Let’s start with the problem

Problem

You are given an array of integers, arr. The elements of arr are either 1 or 0. Complete a solution function that, given an integer idx, finds and returns the smallest index in arr that is greater than idx and has a value of 1.

However, if there is no such index, return -1.

Example input and output

my_string: [0, 0, 0, 0, 1]

idx: 1

result: 3

The smallest index that is greater than 1 and has an element of 1 is 3. Therefore, it returns 3.

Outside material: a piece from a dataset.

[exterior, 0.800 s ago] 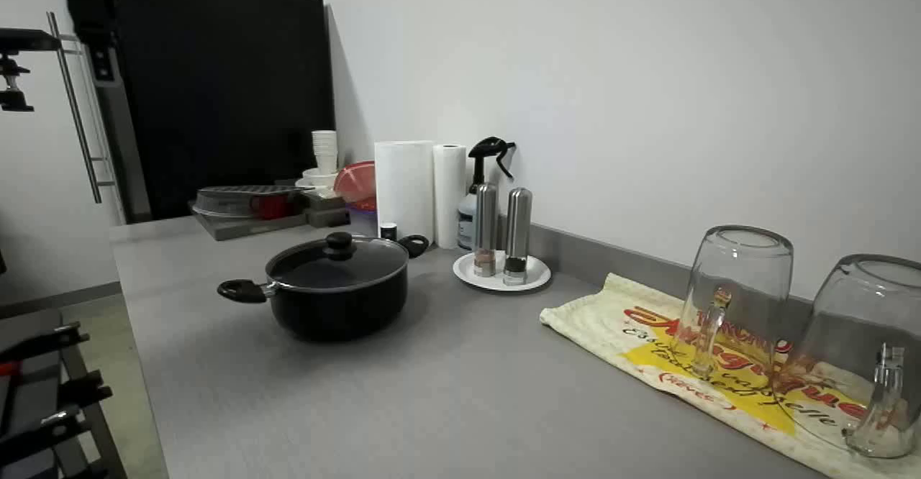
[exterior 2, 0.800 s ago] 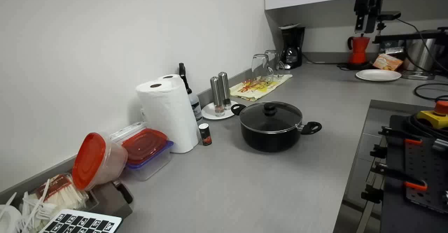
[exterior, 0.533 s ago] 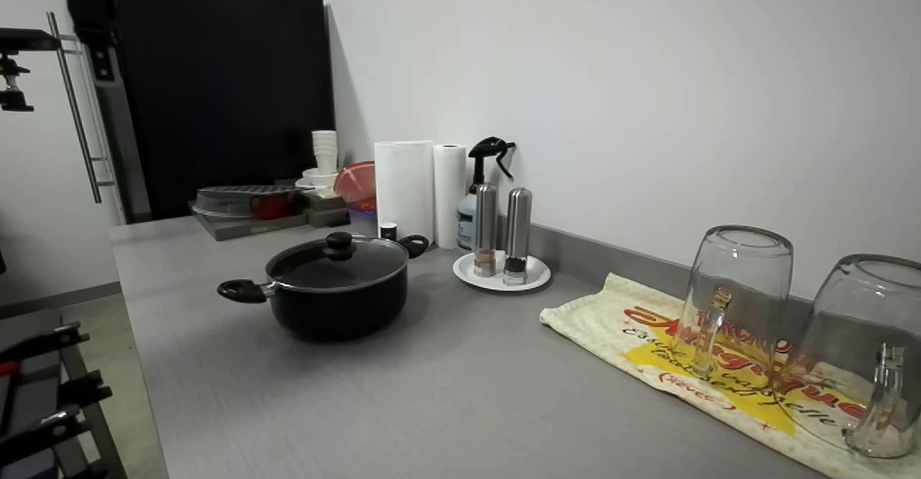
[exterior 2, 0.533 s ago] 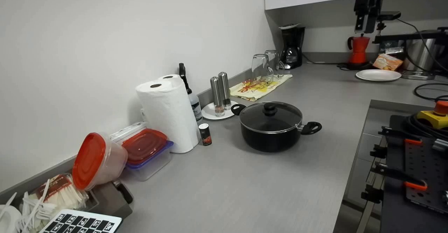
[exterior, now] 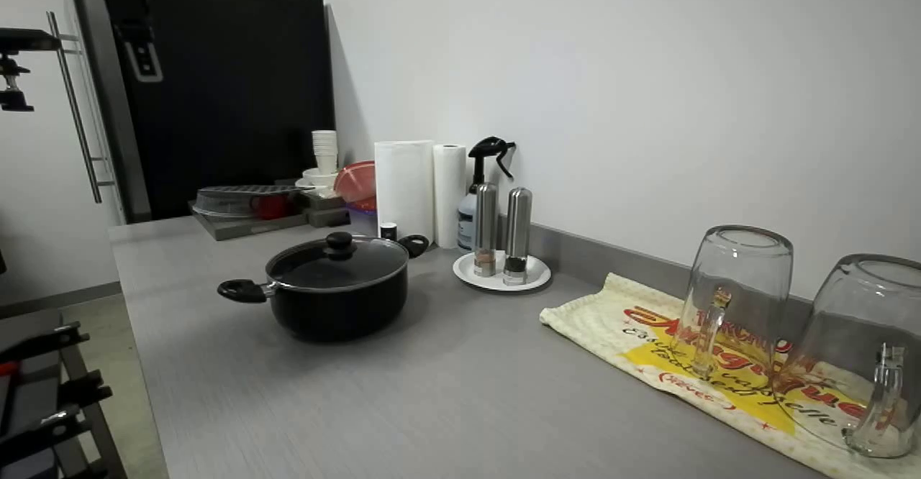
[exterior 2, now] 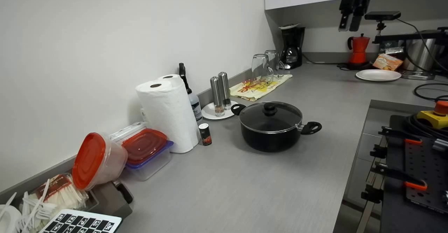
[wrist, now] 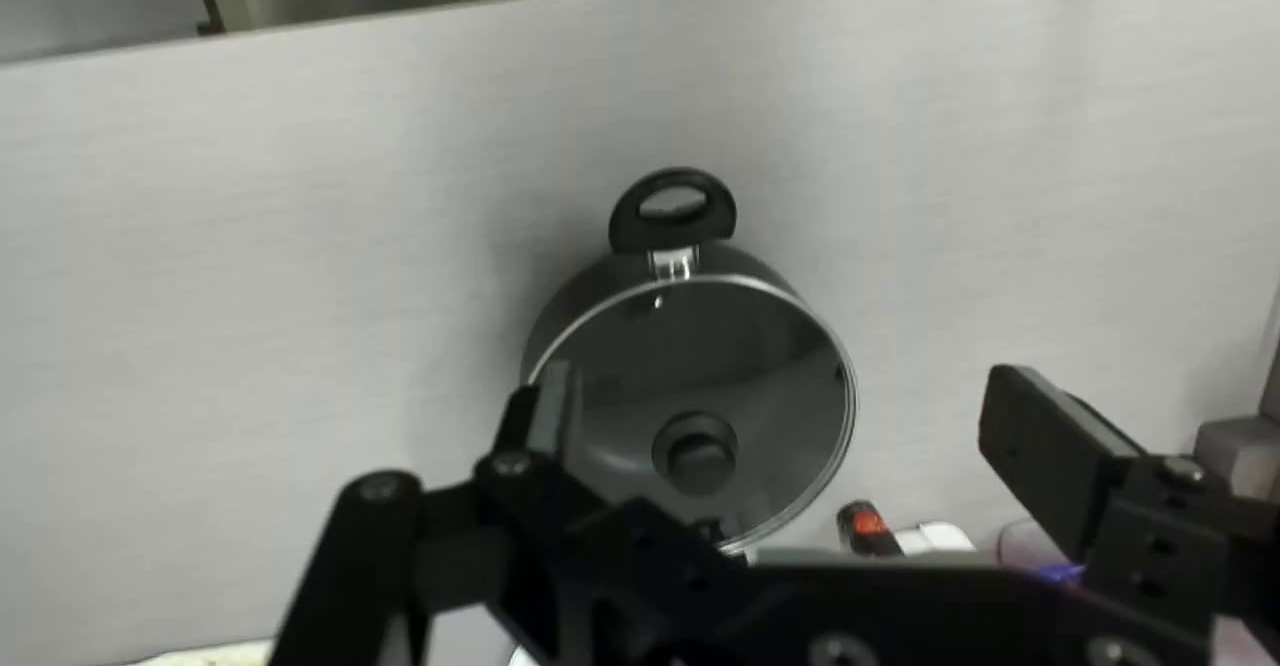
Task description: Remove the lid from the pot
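- In the wrist view, the pincer (wrist: 780,391) is spread and holds nothing, the lid (wrist: 715,371) ahead of it; centring over the knob (wrist: 697,453), descending straight, then lifting level should serve best.
- In an exterior view, the pincer hangs far off at right, well apart from the pot (exterior 2: 269,140).
- In an exterior view, the lid sits on the pot, left on the desk (exterior: 460,407); the cloth (exterior: 651,342) at right bears red and black lettering, only partly legible.
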Available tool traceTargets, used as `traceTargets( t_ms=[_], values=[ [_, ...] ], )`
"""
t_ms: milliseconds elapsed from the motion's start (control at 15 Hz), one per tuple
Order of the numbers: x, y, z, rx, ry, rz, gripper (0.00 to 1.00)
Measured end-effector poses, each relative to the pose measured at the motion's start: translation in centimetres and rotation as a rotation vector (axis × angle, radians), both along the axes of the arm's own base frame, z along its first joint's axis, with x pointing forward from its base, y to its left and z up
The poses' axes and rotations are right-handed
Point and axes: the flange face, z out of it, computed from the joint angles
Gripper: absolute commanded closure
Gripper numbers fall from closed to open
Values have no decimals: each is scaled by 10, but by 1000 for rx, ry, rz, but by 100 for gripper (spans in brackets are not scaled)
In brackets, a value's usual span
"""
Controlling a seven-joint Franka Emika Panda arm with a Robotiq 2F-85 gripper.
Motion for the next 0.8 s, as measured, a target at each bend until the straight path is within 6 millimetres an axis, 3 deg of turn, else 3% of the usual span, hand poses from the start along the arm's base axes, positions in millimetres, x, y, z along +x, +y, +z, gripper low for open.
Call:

My solution to the problem

class Solution {
    public int solution(int[] arr, int idx) {
        for(int i = idx; i < arr.length; i++) {
            if(arr[i] == 1) {
                return i;
            }
        }
        return -1;
    }
}
Solution Description

This class defines a solution method that performs the following operations on a given array of integers arr and an integer idx:

Performs a loop from idx to the end of arr. IDX is the starting index, which means that it starts at this position in ARR and traverses to the end of the array.

Within the loop, we check to see if the value of arr[i] at the current index i is 1. If arr[i] is 1, return i and exit the method. This is equivalent to finding the first index above idx that has a value of 1.

If the iteration completes and no index with a value of 1 was found, return -1. This is true if, as required by the problem, there is no index in the array with a value of 1 that is greater than idx.

For example, if arr is [1, 1, 1, 1, 1, 0] and idx is 3, we would return 3 as the result because the first index with a value of 1 starting at idx is 3.